Activity:
A word-for-word copy of the listing is what's needed; leave out every image.
----------
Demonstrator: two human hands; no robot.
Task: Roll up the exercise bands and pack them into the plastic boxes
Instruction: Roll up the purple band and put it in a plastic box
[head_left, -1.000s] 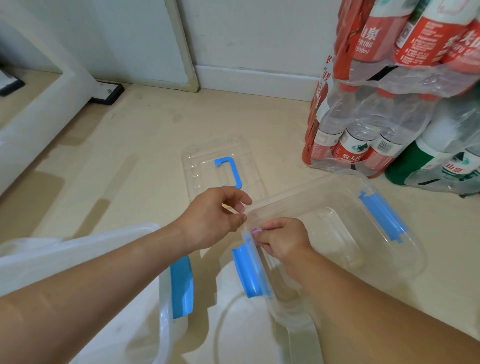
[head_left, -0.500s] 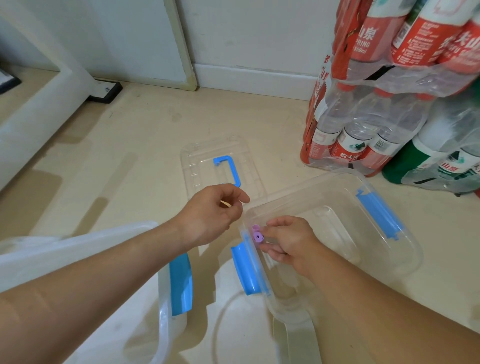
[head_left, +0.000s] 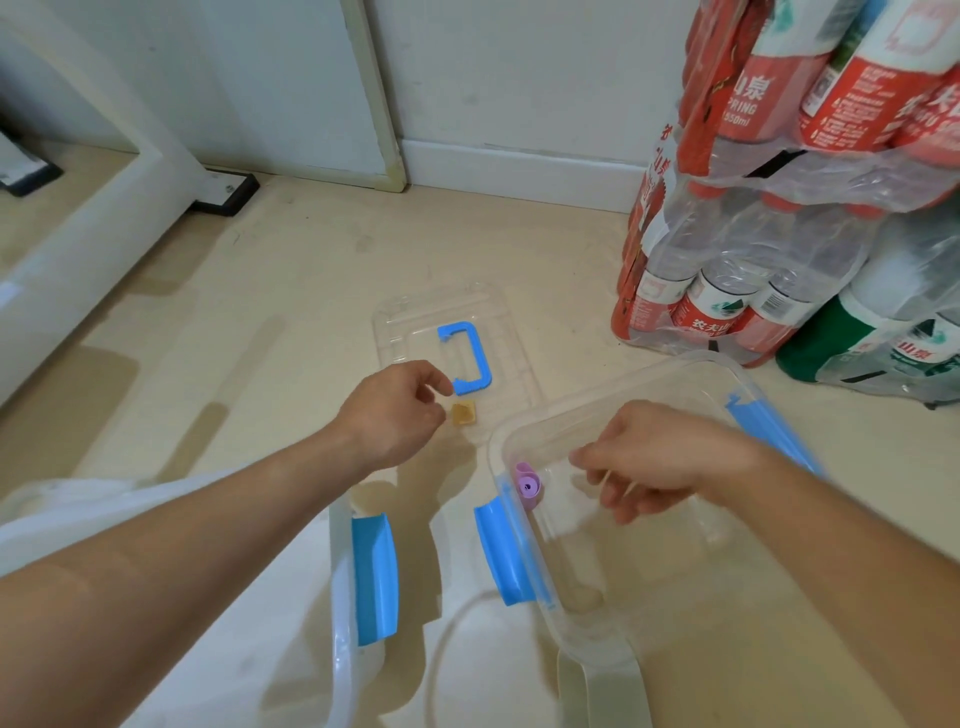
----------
Output below:
Demonstrator: two human hands; no robot.
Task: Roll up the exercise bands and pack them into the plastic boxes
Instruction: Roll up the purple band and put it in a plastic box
[head_left, -1.000s] 
[head_left, -0.500s] 
[head_left, +0.000s] 

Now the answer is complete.